Thank you - this is most helpful.Thank you for your response.I have a couple of questions:We own rural land in Spain. There is no building on the land and we do not intend to sell. We may have plans to develop. Does this change anything?Arlington RoadI think you are advising that we move back into this property for a period of time to reduce the CGT liability to zero. For how long would we need to live in Arlington Road before selling?
There are 2 scenarios:Option 1 - Sell whilst we are still resident in Kenya to reduce CGT liability to:
Peter £2645.44
Carol £5290.88 (is this correct???) or is the liability £1,481
Total liability £7936.32 (or is it £4,126.65)Option 2 – Sell after we return. CGT liability would be:
Peter £14,392
Carol £9,357.60
Total liability £23749.60Have I Understood correctly?
Customer: replied 1 year ago.
I do understand this figures are estimates based on figures today!

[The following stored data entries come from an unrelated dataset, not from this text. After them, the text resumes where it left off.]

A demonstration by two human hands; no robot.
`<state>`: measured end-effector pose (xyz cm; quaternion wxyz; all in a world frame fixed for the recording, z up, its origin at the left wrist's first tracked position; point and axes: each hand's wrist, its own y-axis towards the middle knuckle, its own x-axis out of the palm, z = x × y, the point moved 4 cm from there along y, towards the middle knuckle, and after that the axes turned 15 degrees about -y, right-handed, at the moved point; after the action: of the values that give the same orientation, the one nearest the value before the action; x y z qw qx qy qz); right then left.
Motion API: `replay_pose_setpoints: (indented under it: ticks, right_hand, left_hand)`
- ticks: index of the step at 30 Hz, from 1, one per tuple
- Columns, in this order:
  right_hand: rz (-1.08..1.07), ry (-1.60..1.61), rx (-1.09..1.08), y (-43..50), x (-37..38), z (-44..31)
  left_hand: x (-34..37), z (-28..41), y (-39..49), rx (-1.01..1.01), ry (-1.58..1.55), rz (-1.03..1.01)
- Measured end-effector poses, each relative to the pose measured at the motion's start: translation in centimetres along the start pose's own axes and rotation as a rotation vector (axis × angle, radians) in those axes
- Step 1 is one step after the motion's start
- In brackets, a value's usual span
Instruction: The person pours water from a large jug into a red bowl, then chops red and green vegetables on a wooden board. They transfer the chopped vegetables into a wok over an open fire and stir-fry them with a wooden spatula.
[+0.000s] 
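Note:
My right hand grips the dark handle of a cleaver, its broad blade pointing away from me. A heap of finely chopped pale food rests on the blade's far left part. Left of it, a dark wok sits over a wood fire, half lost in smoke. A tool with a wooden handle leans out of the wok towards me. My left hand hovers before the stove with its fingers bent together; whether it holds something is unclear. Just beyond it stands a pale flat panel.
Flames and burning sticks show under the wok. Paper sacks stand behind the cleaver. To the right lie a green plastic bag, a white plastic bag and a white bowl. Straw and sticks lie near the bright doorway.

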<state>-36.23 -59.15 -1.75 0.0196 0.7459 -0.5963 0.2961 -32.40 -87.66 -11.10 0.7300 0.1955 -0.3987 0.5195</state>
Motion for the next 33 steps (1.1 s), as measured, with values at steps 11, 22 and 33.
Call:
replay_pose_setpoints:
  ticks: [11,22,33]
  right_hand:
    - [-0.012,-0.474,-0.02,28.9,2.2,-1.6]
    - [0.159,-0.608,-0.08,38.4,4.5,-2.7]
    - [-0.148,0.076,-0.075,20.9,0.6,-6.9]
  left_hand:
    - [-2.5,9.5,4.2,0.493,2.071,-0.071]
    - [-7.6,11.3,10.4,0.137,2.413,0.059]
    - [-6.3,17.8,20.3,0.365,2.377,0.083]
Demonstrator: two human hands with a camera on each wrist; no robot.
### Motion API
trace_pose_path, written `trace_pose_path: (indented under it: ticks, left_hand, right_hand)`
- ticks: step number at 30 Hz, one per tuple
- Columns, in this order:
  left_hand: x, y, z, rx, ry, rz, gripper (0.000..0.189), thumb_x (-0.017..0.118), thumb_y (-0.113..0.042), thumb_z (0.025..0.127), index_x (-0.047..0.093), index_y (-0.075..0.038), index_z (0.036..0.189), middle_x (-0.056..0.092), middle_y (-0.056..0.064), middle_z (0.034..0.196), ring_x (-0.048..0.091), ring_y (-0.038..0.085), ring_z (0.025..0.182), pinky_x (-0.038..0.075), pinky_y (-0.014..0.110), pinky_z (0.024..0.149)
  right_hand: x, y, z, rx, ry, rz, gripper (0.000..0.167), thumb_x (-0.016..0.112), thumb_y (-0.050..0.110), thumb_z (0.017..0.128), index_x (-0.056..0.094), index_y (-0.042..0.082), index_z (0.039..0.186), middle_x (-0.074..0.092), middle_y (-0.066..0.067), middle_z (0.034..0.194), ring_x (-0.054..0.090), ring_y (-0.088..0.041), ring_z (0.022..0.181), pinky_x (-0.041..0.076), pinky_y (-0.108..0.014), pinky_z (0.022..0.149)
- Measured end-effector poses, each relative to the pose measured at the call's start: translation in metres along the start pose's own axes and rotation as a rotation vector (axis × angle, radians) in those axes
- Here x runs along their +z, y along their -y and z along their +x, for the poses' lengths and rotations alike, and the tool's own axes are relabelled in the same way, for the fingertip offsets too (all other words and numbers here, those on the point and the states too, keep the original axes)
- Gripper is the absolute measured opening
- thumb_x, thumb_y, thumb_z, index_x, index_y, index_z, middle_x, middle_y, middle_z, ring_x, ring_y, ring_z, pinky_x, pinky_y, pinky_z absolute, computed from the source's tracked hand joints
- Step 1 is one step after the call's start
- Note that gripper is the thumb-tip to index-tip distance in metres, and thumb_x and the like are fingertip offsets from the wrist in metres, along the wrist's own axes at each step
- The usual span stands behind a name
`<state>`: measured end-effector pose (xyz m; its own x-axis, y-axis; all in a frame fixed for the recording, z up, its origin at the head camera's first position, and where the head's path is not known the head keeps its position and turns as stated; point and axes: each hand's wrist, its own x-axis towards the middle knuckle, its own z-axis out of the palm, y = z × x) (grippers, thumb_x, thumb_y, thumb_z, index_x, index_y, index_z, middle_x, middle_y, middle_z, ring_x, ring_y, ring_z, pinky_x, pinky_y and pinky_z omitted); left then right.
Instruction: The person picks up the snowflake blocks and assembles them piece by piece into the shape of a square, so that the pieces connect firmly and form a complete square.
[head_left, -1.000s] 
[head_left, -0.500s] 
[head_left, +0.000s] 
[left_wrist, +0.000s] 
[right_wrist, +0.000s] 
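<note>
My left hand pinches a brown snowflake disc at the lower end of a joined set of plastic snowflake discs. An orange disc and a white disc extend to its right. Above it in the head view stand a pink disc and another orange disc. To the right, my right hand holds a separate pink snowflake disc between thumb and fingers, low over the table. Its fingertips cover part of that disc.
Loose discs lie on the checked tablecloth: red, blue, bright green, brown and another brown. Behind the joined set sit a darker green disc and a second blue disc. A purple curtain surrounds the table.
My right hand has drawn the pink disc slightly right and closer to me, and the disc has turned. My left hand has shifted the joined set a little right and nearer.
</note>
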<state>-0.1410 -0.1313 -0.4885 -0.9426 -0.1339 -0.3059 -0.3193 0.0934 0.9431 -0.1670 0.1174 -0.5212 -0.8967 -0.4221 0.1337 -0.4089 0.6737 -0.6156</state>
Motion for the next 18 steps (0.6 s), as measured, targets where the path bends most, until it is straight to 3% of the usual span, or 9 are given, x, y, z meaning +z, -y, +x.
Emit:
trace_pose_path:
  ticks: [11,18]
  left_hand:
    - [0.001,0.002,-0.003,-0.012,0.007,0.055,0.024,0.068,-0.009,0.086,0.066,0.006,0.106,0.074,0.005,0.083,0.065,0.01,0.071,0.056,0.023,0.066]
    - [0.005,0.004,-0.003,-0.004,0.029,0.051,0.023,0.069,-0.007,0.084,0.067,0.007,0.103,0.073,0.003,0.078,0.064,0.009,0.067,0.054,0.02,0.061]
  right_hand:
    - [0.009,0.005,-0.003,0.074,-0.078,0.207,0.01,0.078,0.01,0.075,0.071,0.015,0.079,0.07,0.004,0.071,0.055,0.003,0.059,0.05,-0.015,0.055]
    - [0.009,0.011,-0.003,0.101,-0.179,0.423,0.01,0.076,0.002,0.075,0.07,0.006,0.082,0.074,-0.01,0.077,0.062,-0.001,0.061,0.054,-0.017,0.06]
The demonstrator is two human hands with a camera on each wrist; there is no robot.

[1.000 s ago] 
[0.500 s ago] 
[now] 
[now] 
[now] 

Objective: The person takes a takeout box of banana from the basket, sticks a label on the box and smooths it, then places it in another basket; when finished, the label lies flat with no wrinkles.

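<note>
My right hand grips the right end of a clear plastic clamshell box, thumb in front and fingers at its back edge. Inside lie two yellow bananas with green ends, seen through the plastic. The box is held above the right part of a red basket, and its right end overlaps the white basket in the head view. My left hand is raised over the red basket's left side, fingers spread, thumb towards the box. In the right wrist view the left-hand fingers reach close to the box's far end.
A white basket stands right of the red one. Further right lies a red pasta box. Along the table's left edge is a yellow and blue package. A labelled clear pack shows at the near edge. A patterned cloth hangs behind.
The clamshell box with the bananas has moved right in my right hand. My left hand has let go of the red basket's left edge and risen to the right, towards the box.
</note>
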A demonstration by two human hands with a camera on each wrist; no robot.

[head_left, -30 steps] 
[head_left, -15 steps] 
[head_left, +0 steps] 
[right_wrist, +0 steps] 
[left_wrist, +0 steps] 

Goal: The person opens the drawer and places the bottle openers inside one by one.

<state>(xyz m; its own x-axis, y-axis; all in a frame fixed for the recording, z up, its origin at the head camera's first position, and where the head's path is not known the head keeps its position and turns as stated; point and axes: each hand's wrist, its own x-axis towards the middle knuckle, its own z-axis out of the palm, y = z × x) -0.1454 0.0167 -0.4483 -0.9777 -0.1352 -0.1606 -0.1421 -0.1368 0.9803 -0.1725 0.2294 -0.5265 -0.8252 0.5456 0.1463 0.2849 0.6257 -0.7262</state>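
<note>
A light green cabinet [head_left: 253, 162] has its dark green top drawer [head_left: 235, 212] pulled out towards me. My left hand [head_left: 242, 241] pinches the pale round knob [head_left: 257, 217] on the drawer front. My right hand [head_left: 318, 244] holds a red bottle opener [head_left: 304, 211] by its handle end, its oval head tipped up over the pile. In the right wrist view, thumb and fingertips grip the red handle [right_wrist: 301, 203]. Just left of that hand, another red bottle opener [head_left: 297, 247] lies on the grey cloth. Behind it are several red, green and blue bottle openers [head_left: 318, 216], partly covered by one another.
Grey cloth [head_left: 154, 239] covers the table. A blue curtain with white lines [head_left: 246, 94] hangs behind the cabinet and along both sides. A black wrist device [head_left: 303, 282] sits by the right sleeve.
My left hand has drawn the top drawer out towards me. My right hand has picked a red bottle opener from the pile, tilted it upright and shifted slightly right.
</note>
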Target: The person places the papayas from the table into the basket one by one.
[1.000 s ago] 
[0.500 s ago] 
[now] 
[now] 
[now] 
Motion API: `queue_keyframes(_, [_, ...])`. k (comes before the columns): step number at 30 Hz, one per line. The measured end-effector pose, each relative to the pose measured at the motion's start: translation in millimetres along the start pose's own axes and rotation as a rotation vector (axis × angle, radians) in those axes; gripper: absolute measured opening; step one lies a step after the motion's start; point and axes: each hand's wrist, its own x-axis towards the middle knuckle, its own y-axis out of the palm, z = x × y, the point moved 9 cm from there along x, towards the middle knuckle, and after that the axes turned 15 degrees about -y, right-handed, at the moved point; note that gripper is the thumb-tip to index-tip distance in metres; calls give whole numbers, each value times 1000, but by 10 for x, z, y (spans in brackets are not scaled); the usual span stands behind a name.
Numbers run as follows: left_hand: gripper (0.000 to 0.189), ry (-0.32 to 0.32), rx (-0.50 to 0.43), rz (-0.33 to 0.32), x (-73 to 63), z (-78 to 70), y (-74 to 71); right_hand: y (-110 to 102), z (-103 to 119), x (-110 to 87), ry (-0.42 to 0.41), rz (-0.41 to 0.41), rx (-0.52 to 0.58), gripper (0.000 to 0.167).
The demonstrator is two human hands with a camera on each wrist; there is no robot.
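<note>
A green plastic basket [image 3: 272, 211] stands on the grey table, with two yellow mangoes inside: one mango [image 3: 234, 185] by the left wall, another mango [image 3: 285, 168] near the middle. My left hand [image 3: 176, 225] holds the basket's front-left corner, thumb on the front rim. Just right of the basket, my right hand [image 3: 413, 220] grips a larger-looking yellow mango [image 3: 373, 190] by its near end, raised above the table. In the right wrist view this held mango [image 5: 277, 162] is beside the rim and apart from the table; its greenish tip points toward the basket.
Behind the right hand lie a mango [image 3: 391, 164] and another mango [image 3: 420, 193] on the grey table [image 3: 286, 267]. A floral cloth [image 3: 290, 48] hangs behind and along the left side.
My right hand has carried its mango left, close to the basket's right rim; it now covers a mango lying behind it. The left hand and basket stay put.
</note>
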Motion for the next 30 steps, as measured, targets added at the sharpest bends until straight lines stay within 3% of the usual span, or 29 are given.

Thanks for your response and further questions

If you develop before the sales/ returns to the Uk take place, then this does change the advsie given as then you cannot have Arlington treated as a main residence either

Yes I am advising that a move back to Arlington is the most tax efficient use of the capital gain reliefs and rules so a move back to Arlington can be for as little as a few months (so move back, put up for sale for example)

Re*****- if you sell before your return then the TOTAL Gain- capital gain bill of (Max) 5290.88 (this is for you both so £2645.44 each

If you sell after your return and did not return to live as a main residence then total capital gains tax Total gain of £23749.60 (Peter £14392 + Carol £9357.60)

So yes you have understood correctly

Do let me know if I can assist further. If you have all that you need, then it would be appreciated if you could rate for the level of service I have provided (or click accept0



Sam and other Tax Specialists are ready to help you
Customer: replied 1 year ago.
Many thanks for your helpful advice!

Hi Carol

You are very welcome and if you need figures updated prior to any action, then please do come back to Just Answer (the fees you pay for the service are an allowable deduction on the capital gain position!)



Customer: replied 1 year ago.
Really! that's interesting. Are you able to send a receipt?


Thanks for your response

The receipt you can take from either your bank account (where the payment would come from) or from the Just Answer account - (Log on and then go into My Account) but we do not provide actual receipts I am afraid (the company is USA owned although we UK tax experts ,in the main, are UK based- I am in Kent!)